Około godziny 20. nad Łomżę nadciągnęła chmura burzowa. Najpierw zrobiło się ciemno, a później zaczął intensywnie padać deszcz i grad. Po kilku – kilkunastominutowej nawałnicy, ukazały się uszkodzenia.
Strażacy do zdarzeń związanych z powalonymi drzewami, konarami, połamanymi gałęziami wyjeżdżali 13 razy. Najczęściej chodziło o przypadki, gdy chodziło o zagrożenie bezpieczeństwa.
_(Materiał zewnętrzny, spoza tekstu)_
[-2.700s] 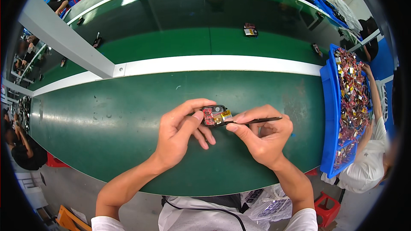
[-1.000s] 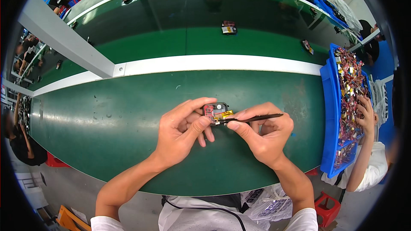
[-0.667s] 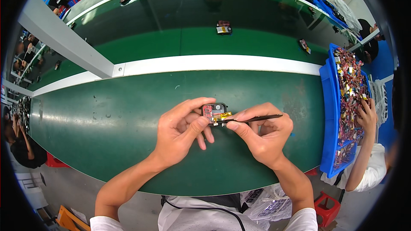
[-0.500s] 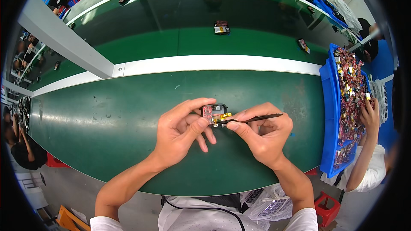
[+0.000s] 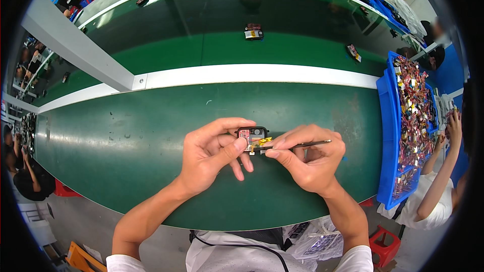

Sporo drzew połamanych można znaleźć na trawnikach, czy skwerach. Te czekają na reakcję służb miejskich. Nawałnica przeszła po stronie wschodniej al. Legionów.
Przy hali sportowej olimpijczyków konar drzewa uszkodził instalację fotowoltaiczną. Świadkowie opowiadali, że widać było tam ogień. Na dwa samochody zaparkowane przy ul. Por. Łagody 7 przewróciły się drzewa. Także przy ul. Ks. Janusza strażacy musieli wycinać powalone drzewa.
Z kolei przy ul. Prusa 14, z balkonu na 4 piętrze wiatr zerwał okno, przegrodę w ten sposób, że spadające na ziemię szkła uszkodziły stojące na parkingu 4 samochody. Przy ul. Rycerskiej, wiatr zerwał znaczną część ogrodzenia placu budowy.
Jeżdżąc po mieście, szczególnie po wschodniej stronie al. Legionów, można dostrzec wiele połamanych gałęzi i drzew. To jeszcze nie koniec burz, bo od zachodu nadciągają kolejne.